I wrote a blog a couple of weeks ago counting my blessings. As most of you know, I lost someone I loved dearly to cancer this summer and finding happiness has been a challenge. I hoped outlining some of the wonderful things in my life would help with the grieving process, especially since my late friend always urged me to focus on the good. If you read the blog, you might have noticed the absence of “good health” on the list. This was not a mere oversight, but a purposeful omission as I was afraid being healthy was not something I could count among my blessings and didn’t want to jinx myself.

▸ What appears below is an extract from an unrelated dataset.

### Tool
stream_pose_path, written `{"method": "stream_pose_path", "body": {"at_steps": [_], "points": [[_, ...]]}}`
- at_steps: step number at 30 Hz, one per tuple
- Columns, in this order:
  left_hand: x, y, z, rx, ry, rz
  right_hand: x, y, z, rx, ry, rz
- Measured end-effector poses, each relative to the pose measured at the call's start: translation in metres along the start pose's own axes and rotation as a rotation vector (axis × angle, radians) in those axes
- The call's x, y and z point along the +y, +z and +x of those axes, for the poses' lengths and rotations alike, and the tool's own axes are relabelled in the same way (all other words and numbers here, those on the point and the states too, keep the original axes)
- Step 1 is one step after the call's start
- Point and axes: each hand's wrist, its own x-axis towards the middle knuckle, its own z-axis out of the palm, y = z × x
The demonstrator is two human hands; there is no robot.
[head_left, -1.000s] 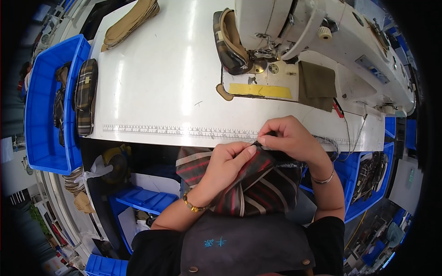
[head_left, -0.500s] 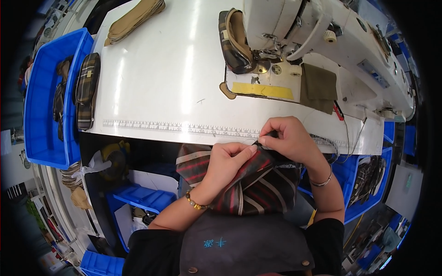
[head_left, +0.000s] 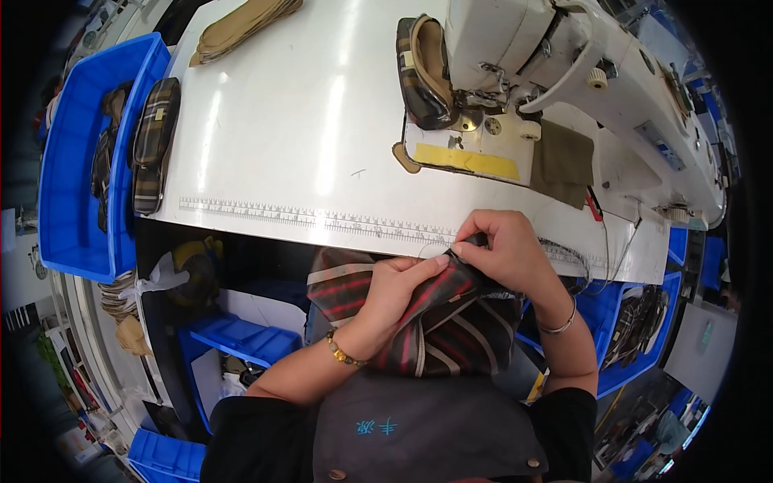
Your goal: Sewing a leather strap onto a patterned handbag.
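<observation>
A dark cloth with red and beige stripes (head_left: 451,342) lies bunched over my lap, at the front edge of the white table. My left hand (head_left: 390,294) pinches its upper edge between thumb and fingers. Close beside it, my right hand (head_left: 509,248) is closed on a dark part of the same edge, its thumb and forefinger pressed together. A fine thread-like line curves by the fingertips. Beyond my hands, a plaid slipper-like upper with a tan lining (head_left: 423,76) rests at the needle area of a white sewing machine (head_left: 636,101).
A printed ruler scale (head_left: 322,220) runs along the table's front edge. Yellow tape (head_left: 467,160) and an olive cloth (head_left: 564,161) lie by the machine. Plaid pieces (head_left: 155,145) stand beside a blue bin (head_left: 76,169) at left. Tan pieces (head_left: 245,28) lie at the back.
The view has shifted slightly, so the table and machine appear a little displaced. Both hands keep their pinch on the striped cloth, with barely any movement.
</observation>
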Motion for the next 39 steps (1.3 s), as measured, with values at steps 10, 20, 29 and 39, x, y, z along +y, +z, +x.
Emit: {"method": "stream_pose_path", "body": {"at_steps": [10,20,29,39], "points": [[0.001,0.001,0.005,-0.013,-0.112,-0.180,-0.009,-0.003,0.012,-0.043,-0.038,-0.201],[0.004,0.000,0.006,-0.036,-0.180,-0.217,-0.007,-0.001,0.009,-0.017,-0.077,-0.294],[-0.002,-0.008,-0.002,-0.153,-0.101,-0.087,0.008,0.021,-0.034,0.259,-0.509,-0.160],[-0.001,-0.008,-0.018,-0.221,0.124,0.094,0.005,0.017,-0.035,0.236,-0.721,-0.256]]}}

I had my annual mammogram in late June. Although the mammogram was normal, it was suggested I have an ultrasound because cancer is difficult to detect in a mammogram on someone with “dense” breasts like me. The ultrasound picked up a minuscule (less than .5 millimeters) spot on my right breast and although the doctor who reviewed it was not concerned and instructed me to schedule another ultrasound in six months merely as a precaution, my own doctor thought it would be prudent to see a breast specialist for a second opinion. Although my doctor assured me that consulting a breast surgeon was merely a precautionary measure due to the density of my breasts, and the likelihood of it being anything serious was very slim, I freaked out. My best friend died of cancer only a month before. My newsfeeds lately on Facebook are littered with friends mourning the sudden and tragic death of friends who were seemingly healthy only a short time ago. How could I be so confident my friends wouldn’t be posting these things about me? My fourth novel is set to be published on December 2nd and as excited as I am to release this book, I worried I wouldn’t be around by then. What if the cures for cancer, i.e. chemotherapy, resulted in my organs shutting down like what happened to my friend? I knew I was getting WAY ahead of myself and was told as much by others, but I was seriously spooked. This is why I didn’t feel comfortable including “good health” among my blessings.

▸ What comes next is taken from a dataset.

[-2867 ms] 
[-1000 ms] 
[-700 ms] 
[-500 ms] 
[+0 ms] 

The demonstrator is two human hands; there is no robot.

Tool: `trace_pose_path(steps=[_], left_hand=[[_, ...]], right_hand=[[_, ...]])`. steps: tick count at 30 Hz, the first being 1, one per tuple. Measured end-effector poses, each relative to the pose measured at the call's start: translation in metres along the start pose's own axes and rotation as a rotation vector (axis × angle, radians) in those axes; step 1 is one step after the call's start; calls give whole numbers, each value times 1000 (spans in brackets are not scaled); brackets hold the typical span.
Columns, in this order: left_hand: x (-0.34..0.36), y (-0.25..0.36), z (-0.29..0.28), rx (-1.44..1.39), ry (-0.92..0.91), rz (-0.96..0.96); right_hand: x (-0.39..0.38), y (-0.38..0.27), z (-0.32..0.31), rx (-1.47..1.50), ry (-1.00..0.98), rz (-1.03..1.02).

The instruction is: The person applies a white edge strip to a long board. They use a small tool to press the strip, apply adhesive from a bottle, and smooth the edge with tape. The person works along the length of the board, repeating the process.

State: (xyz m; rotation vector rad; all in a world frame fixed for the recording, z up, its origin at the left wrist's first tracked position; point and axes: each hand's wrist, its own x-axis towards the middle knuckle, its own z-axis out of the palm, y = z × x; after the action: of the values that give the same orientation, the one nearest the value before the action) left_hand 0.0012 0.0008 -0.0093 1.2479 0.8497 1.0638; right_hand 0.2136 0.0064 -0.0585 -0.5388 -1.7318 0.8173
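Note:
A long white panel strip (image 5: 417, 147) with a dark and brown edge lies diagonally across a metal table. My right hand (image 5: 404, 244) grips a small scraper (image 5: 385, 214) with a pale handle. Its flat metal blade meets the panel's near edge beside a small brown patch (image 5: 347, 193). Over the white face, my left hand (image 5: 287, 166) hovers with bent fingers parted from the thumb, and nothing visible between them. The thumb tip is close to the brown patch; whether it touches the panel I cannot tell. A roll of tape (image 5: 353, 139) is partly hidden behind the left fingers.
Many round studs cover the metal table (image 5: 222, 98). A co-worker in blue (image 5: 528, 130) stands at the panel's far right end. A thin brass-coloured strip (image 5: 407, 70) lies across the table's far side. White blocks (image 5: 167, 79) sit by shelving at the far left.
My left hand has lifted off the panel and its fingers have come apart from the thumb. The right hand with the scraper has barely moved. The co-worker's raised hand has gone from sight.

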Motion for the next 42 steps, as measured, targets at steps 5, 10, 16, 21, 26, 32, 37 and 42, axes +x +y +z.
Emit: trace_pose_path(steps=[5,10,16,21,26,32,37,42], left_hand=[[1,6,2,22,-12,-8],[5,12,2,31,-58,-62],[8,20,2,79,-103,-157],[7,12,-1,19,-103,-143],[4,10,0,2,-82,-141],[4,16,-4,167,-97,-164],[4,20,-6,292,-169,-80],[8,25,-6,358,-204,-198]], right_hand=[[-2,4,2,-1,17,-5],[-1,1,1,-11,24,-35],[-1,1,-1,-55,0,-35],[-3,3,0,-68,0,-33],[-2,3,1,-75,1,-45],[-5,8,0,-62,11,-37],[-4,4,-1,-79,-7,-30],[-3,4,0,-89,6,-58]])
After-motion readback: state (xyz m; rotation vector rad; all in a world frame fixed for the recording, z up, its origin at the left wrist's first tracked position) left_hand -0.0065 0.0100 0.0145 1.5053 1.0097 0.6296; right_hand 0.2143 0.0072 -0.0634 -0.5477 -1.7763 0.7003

My mother offered to tag along to my doctor’s appointment as moral support, an offer I eagerly accepted. We discussed having lunch afterward and making a day of it. I also had dinner reservations with some friends that evening and had taken the following day off from work. I tried to look forward to the long Labor Day Weekend and the fun plans I had made, but it was difficult with the weight of my doctor’s appointment on my shoulders. The location of the doctor’s office inside the cancer center at Beth Israel only added to my fear. My mother tried to make conversation while I completed a questionnaire rivaling the eHarmony application in length, but tears were already forming in my eyes and all I could think about was my friend Alan and how much I missed him and hated cancer for taking him from me. I used to say I would follow him anywhere, but I meant in the physical world. As much as I miss him (terribly and constantly), I’m not ready to die. But neither was he. These were my thoughts as I waited alone in the cold examination room.

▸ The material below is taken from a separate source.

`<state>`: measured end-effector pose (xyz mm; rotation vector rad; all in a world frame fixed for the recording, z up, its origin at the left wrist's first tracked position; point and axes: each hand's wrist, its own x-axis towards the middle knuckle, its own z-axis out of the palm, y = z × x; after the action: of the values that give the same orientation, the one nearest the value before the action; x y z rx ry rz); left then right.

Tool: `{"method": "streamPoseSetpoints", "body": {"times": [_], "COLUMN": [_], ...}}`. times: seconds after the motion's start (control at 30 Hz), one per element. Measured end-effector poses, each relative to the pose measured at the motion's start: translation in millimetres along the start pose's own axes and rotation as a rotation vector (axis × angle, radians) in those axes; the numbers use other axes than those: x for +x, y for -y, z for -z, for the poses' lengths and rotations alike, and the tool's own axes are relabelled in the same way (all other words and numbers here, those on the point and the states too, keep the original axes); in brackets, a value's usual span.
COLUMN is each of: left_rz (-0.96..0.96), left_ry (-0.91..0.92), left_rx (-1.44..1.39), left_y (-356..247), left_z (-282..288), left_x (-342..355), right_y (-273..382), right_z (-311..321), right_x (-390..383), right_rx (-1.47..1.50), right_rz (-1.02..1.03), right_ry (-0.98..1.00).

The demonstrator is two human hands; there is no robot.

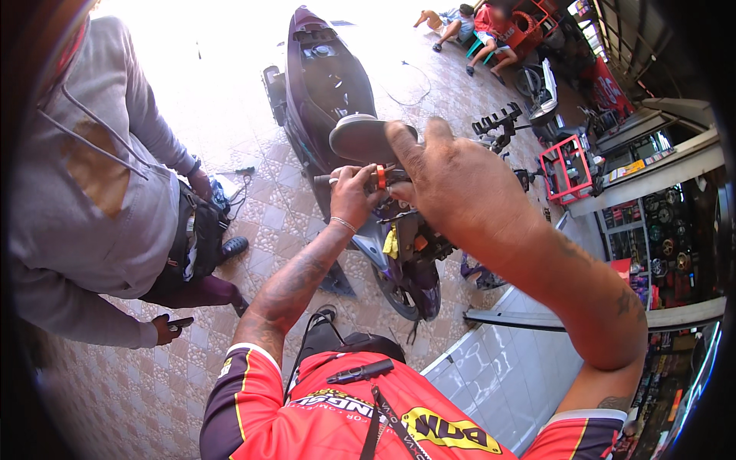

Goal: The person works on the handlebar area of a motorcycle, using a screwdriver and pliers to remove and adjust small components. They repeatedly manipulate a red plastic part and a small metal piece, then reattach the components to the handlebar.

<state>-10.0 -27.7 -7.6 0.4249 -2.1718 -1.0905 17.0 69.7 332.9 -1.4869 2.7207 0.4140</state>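
Note:
A purple scooter [305,92] stands in front of me with its seat off and its front end stripped. My left hand [354,201] is closed at the handlebar, over the grey grip [320,184], its fingertips beside an orange ring-shaped part [381,176]. My right hand [452,165] is raised close to the camera, fingers curled, next to a dark oval mirror [360,142]. Its fingers overlap the mirror's right edge; what they hold is hidden. Below the hands, a yellow piece [391,241] shows among exposed parts above the front wheel [399,295].
At left stands a person in a grey hoodie [146,176], a phone [181,323] in one hand. Glass display cases [652,253] line the right. A red metal frame [569,169] and another motorcycle [540,88] stand behind. Two people sit far off. Cables [239,192] lie on the tiled floor.

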Motion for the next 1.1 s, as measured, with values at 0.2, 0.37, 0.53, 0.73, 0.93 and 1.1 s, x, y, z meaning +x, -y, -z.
{"method": "streamPoseSetpoints", "body": {"times": [0.2,0.37,0.53,0.73,0.93,1.1], "left_rz": [-0.051,0.002,-0.043,-0.026,-0.032,0.002], "left_ry": [0.000,0.005,0.007,0.018,0.054,0.016], "left_rx": [0.032,-0.022,0.018,0.009,0.071,-0.017], "left_y": [1,0,4,8,5,-3], "left_z": [2,1,0,-2,3,8], "left_x": [5,0,3,-1,4,0], "right_y": [-5,3,-2,2,-1,1], "right_z": [4,0,2,-7,0,4], "right_x": [5,-2,-1,0,4,4], "right_rx": [-0.175,-0.054,-0.015,0.026,-0.126,0.040], "right_rz": [0.620,0.028,0.257,0.125,0.520,-0.087], "right_ry": [-0.169,-0.058,0.006,-0.178,-0.224,0.036]}}
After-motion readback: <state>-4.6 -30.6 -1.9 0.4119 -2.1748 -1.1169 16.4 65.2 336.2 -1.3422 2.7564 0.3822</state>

After careful review of the ultrasound results and a thorough clinical breast examination, the breast surgeon assured me the tiny spec located on the ultrasound was nothing of concern and sent me home with instructions to simply keep the six month follow-up as originally directed. She further appeased me by saying even a six month appointment instead of the usual year was probably being overly cautious. When I returned to my mother in the waiting room, she knew I was okay by the huge smile of relief on my face. We embraced fiercely once we got outside and I told my mother I could now add “good health” to my blessings. I only wish my dear friend was as lucky. While I continue to mourn him daily—not a single day has gone by when I haven’t cried over his death—I am forever thankful that, at least for now, I can begin to truly appreciate the good things in my life and look forward to what I hope will be a long, healthy and happy one. I know it’s what he would want too.